The fashion industry has evolved immensely over time. Over the years, people gravitated toward clothing that provided style, rather than functionality. It is fascinating to look back at what people wore throughout each past decade, reflecting on just how drastically fashion has changed. “Love, Loss, and What I Wore” perfectly illustrates this idea.
Ilene Beckerman published the book in 1995 as a memoir of sorts. As the title promises, the book follows Beckerman’s life journey as she navigates relationships, death and divorce and what she wore through it all. Every turn of the page presents a story about a specific event and what she wore for the occasion, alongside a simple drawing of herself in each different outfit. The chapters are separated by decade, beginning with the 1940s. This reminds the reader of the passing of time and the clear ways in which fashion aged along with Beckerman. This setup serves as a time capsule.

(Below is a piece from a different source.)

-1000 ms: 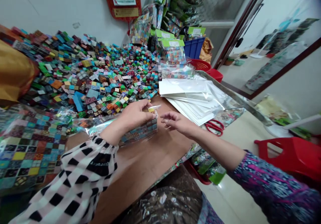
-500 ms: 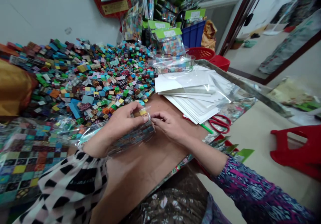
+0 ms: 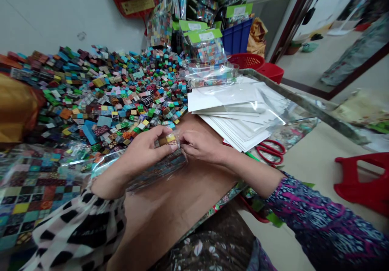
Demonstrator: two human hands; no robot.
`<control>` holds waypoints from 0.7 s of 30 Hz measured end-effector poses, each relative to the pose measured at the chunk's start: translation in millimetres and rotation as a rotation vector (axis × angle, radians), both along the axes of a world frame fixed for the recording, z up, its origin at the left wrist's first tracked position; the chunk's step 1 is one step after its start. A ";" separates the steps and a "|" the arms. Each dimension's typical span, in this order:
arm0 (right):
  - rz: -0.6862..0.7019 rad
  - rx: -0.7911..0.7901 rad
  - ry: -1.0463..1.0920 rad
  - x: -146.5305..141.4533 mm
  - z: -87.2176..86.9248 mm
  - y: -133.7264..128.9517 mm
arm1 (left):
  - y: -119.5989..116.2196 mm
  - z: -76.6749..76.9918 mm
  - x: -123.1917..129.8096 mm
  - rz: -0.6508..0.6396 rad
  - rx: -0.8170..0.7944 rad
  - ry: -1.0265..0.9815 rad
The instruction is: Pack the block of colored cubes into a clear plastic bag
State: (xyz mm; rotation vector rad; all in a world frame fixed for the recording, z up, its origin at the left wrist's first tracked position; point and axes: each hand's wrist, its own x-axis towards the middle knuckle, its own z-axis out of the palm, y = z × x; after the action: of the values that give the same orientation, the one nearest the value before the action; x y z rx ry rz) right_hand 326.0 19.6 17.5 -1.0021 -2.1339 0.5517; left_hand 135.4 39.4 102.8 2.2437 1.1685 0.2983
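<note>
A clear plastic bag (image 3: pixel 165 163) filled with small patterned cubes lies slanted on the brown tabletop. My left hand (image 3: pixel 142 149) is closed around its upper side, thumb in front and fingers behind. Yellow and brown cubes (image 3: pixel 167 139) show between that thumb and forefinger. At the bag's right end, my right hand (image 3: pixel 202 146) is closed, its fingertips pinched together on the bag's edge. What exactly lies under those fingertips is partly hidden. A large heap of loose coloured cubes (image 3: pixel 121 97) sits just beyond my left hand.
White cards (image 3: pixel 231 117) in clear sleeves are stacked right of the heap, near red-handled scissors (image 3: pixel 272 151). Another bag of cubes (image 3: pixel 33 198) lies at left. Green-topped packs (image 3: pixel 209 46), a blue crate (image 3: pixel 237 38) and a red basket (image 3: pixel 247 61) stand behind. A red stool (image 3: pixel 361 182) is at right.
My right hand's fingers have curled in closer against the bag's end. My left hand has shifted slightly left and keeps its hold. The right forearm has moved a little to the right.
</note>
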 end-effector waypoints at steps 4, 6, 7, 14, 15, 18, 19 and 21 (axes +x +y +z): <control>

Sometimes the writing that pairs with the drawing will simply describe a regular day instead of a memorable event. This immediately demonstrates to the reader that however ordinary the circumstances may be, one can easily hold onto the memory of what they wore at a certain time. Beckerman shows that articles of clothing can be strongly tied to certain moments in one’s life and become heavily associated with relevant feelings from that time — despite how insignificant they may feel now. Fashion choices seem symbolic of life’s circumstances.
Fashion journalism is more widespread than ever, growing far beyond the pages of printed publications. For decades, fashion magazines ruled the fashion world. People would eagerly anticipate the release of new issues and find themselves heavily influenced by what they read. There were few other sources for fashion content, so people relied on these magazines to learn what was trendy. Today, fashion journalism is mostly online. Of course, there are still popular fashion magazines, but the majority of fashion content today is digital. Even Vogue posts articles to its website much more frequently than it releases physical magazine issues.
This switch has allowed for an immense overflow of fashion content. It used to take a great amount of effort to get published by a fashion magazine. Now, literally anyone can create a blog and say whatever their heart desires. It does not automatically make someone’s opinion correct or important simply because it was posted on the internet; however, it is interesting to see such a huge range in fashion content. Basically, any style that you may like is being worn and discussed by at least one person on the internet right now. This allows people to make new fashion choices that they may not have before, as they feel encouraged by seeing others that agree with their style preferences.
When everyone has a chance to share their point of view on fashion, it becomes less about overall trends and more about day-to-day choices. This new environment has fostered a space that encourages fashion writers to share singular, specific outfits. This is known as the Outfit of the Day (OOTD) — and “Love, Loss, and What I Wore” was the first version of this.
Beckerman wrote “Love, Loss, and What I Wore” in a style extremely similar to the way some write on their fashion blogs. This idea that one simple outfit can be so meaningful revives a concept that Beckerman pioneered decades ago. On one page, Beckerman writes about the outfit she wore for her senior photos for the yearbook. This may seem unimportant, but it was a huge deal at the time, and so it stuck with her. Additionally, beyond her own fashion choices, she writes about what her loved ones wore. In one section, she remembers her sister with red fingernails and a love for Frank Sinatra, more details intertwined with descriptions of a dress her sister used to wear. The memories of her sister’s clothes all these years ago are deeply connected to the personality traits she displayed. Beckerman writes about her aunt’s jewelry and her grandmother’s stockings. These seemingly small details stayed in her memory because some fashion choices represent something more meaningful than just clothing on one’s body.
Current fashion journalists should take “Love, Loss, and What I Wore” to heart. Beckerman perfectly illustrates how fashion is meaningful. People often write about fashion in a way that ignores the strong emotional ties that people can hold with their clothing. Perhaps because it has become so cheap to buy poorly made clothes, the focus has shifted from quality to quantity for many. It is difficult to feel anything about items that fall into this category. You should love what you already have in your closet. Your wardrobe does not need to reflect your wealth. Beckerman writes about an abundance of outfits her mother made for her, which she held as dearly as items that cost a lot of money. You can buy clothing secondhand, and search for those pieces of clothing that you feel connected to.
Sally Wendkos Olds wrote an article for nycitywoman.com about her experience listening to Beckerman speak at a book group. She writes: “Her warmth and unique fashion sense reminded us about the emotional touchstones our clothes hold for us. The reason, she said, that both her book and the subsequent play were so successful had to do with their acknowledgment of women’s emotional connections with their clothes, a bond that reaches across generations, nationalities, and income levels.” Allow yourself to feel those emotional ties with your clothing. When wearing your absolute favorite item, you should feel invincible.